Task item:
The records sit below. Return every line in them that holds the word "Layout".
(Provided entries Opens)
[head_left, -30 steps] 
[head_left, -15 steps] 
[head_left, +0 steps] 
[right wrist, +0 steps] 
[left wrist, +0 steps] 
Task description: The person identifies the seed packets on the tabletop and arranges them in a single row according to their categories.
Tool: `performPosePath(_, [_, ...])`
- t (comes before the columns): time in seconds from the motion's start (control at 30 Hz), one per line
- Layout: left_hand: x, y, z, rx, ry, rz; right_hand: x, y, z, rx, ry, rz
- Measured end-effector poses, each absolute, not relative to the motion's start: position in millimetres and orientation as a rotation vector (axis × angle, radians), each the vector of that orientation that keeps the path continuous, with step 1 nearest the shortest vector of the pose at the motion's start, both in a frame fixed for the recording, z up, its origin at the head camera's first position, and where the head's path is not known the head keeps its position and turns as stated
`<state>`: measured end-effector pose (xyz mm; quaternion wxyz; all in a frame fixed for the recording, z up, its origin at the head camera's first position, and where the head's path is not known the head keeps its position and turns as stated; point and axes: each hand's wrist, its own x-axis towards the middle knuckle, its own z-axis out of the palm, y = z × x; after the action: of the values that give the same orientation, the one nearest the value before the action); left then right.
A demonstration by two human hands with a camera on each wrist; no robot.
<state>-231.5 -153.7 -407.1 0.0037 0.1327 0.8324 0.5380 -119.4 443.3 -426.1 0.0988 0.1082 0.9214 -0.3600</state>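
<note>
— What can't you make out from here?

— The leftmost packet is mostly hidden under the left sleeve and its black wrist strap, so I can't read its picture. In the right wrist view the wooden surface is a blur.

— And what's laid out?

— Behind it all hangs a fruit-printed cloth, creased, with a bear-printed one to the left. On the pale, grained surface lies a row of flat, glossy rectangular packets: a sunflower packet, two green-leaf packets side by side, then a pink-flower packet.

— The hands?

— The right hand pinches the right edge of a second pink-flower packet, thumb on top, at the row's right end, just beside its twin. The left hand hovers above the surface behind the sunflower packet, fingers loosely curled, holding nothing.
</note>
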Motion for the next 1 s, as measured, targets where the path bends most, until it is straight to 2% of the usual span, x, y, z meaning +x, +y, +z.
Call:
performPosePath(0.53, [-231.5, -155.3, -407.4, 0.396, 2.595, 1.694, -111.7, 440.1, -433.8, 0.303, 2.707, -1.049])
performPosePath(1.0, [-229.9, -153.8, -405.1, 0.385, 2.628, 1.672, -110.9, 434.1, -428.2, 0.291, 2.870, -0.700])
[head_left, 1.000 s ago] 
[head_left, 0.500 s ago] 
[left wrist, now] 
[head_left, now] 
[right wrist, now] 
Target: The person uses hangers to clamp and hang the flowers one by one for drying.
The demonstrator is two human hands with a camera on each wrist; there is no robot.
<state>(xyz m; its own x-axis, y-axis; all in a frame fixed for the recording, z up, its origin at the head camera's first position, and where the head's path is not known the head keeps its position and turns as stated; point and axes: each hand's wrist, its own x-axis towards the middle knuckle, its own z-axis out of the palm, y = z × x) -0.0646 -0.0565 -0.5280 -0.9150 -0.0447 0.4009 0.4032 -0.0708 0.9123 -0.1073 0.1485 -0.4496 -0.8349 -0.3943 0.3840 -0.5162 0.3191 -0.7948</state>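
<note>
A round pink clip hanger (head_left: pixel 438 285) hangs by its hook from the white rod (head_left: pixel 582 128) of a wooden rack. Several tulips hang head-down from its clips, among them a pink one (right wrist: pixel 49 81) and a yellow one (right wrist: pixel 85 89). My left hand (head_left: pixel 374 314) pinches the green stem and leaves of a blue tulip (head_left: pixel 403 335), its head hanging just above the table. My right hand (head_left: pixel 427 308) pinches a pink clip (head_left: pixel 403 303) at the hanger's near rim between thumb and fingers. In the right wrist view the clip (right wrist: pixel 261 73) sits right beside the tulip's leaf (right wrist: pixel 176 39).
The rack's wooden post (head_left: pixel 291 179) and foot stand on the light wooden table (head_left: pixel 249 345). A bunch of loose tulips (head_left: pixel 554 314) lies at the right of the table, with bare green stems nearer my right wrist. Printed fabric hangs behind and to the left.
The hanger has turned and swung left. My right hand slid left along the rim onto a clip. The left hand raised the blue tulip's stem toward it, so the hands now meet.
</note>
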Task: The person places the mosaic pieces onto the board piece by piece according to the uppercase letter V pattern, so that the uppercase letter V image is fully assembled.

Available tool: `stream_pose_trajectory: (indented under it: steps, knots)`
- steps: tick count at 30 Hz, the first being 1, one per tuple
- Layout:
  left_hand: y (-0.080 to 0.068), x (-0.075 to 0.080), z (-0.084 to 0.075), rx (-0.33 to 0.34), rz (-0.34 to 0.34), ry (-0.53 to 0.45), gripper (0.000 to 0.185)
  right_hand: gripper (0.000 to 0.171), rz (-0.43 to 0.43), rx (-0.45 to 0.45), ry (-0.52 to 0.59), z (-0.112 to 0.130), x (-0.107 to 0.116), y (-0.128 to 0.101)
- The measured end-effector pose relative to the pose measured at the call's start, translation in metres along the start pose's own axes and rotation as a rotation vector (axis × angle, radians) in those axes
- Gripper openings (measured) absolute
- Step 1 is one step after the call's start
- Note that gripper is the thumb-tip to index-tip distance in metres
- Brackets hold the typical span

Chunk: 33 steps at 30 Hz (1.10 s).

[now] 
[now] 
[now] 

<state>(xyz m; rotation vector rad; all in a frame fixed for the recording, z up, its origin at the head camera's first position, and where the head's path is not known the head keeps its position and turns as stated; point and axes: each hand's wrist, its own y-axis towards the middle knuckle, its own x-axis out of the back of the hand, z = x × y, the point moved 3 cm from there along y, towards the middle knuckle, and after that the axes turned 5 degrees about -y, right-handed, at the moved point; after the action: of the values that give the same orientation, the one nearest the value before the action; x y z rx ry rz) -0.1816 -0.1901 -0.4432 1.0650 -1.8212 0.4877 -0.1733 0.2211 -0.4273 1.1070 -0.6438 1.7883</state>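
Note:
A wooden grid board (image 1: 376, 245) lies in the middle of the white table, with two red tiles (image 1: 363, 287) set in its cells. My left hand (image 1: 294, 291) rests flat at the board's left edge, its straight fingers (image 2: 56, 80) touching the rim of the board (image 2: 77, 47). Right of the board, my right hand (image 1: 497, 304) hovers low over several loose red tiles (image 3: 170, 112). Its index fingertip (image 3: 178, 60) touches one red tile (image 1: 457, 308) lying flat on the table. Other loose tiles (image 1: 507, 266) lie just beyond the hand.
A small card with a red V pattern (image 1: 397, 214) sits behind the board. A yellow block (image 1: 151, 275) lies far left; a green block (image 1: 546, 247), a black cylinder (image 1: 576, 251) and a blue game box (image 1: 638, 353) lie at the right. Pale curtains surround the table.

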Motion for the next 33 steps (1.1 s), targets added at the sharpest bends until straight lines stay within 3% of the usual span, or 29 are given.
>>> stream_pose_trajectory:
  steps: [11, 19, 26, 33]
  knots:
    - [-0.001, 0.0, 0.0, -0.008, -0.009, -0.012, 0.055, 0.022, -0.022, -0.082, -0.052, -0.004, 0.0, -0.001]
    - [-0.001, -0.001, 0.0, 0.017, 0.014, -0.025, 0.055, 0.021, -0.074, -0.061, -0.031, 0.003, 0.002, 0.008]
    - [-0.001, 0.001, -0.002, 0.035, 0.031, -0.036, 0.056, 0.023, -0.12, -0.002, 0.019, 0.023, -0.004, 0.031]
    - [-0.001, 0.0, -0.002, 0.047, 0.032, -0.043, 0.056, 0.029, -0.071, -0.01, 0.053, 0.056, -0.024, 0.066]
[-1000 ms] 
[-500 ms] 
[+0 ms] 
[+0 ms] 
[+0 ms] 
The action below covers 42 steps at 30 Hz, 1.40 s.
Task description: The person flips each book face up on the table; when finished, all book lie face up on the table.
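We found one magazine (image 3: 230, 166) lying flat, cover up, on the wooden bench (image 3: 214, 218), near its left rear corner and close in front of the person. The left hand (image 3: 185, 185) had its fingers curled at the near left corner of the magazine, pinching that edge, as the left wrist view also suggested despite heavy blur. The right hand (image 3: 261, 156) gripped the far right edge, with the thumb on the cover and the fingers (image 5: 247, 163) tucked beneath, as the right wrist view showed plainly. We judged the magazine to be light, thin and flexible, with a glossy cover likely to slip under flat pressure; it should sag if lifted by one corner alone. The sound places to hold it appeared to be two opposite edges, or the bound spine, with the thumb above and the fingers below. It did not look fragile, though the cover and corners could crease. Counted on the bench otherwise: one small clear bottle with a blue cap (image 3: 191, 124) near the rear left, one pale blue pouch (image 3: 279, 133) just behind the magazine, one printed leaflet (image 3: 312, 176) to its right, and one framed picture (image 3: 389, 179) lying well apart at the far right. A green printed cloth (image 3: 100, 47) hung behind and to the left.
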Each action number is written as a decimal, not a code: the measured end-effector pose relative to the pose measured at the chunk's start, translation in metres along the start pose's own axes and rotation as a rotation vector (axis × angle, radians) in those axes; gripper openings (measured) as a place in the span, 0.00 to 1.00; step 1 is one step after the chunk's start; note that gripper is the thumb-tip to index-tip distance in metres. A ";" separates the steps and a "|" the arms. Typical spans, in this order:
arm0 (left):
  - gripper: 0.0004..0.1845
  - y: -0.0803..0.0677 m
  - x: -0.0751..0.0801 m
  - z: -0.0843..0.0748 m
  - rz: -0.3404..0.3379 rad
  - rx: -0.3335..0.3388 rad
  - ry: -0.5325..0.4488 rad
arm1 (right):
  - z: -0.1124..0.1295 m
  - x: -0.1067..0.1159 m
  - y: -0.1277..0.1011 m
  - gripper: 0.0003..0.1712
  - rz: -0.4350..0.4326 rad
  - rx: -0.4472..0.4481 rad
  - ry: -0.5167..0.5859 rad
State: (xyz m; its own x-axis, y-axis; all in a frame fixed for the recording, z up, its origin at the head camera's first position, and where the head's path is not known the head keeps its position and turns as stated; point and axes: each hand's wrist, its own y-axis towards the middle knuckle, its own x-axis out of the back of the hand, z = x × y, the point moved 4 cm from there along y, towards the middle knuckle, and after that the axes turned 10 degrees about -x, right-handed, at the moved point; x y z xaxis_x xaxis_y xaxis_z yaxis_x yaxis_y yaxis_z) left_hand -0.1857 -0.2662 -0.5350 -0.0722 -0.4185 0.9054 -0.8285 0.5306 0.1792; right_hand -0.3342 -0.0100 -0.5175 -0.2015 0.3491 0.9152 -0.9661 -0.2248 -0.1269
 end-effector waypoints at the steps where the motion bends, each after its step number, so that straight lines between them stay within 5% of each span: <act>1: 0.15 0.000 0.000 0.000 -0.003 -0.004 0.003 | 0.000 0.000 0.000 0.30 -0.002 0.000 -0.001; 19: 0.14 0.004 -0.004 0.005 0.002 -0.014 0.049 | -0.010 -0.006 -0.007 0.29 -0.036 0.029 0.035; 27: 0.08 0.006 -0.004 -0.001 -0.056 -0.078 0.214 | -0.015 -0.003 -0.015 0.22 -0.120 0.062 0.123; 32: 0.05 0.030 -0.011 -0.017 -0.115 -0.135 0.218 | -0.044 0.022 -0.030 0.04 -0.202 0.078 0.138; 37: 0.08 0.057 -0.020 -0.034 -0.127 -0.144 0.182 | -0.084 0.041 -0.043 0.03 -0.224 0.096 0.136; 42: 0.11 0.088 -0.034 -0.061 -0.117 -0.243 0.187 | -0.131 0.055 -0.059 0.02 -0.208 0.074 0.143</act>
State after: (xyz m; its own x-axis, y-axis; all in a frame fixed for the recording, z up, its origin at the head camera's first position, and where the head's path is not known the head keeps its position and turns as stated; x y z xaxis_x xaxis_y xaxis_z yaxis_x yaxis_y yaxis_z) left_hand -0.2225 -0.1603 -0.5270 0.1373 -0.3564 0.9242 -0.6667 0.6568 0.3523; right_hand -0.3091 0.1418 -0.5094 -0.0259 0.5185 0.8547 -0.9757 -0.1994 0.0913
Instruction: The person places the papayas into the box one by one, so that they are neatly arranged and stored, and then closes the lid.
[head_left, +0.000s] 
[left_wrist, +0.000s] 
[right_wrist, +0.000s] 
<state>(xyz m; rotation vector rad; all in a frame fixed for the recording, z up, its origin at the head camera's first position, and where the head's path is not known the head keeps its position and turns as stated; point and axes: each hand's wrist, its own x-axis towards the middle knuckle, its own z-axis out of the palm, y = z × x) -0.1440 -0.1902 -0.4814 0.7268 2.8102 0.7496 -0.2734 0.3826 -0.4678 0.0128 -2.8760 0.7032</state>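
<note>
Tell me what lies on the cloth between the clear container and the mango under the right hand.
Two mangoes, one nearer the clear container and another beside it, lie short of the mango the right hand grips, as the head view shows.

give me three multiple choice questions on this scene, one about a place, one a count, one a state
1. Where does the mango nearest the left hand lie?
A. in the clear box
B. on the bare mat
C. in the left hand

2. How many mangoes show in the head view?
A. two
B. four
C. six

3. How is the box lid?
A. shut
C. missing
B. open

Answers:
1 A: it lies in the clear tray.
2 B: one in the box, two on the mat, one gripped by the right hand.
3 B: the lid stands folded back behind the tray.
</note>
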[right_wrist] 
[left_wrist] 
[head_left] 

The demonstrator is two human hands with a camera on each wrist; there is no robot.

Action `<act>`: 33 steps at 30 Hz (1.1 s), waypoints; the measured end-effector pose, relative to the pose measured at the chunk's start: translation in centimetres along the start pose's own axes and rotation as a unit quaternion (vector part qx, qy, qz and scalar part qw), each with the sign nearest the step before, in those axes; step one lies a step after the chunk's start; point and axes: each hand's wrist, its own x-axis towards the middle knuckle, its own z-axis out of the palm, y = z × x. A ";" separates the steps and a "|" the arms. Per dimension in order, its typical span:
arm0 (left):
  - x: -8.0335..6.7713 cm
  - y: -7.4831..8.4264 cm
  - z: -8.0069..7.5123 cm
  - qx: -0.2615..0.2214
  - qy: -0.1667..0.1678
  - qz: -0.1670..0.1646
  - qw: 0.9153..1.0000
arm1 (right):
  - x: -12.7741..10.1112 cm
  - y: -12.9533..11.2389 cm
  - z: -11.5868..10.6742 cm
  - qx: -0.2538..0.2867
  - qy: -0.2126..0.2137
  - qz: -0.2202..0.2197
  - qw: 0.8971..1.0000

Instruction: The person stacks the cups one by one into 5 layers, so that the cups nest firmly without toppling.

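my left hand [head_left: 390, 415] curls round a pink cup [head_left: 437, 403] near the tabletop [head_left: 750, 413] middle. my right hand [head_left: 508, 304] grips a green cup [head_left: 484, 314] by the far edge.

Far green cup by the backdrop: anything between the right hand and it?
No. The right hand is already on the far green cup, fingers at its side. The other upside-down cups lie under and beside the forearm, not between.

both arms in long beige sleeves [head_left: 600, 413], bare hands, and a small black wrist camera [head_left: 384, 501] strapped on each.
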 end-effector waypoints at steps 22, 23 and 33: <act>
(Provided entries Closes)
Solution for this task:
- Layout: left_hand: x, y, z, rx, ry, rz; right_hand: x, y, z, rx, ry, rz
- Layout:

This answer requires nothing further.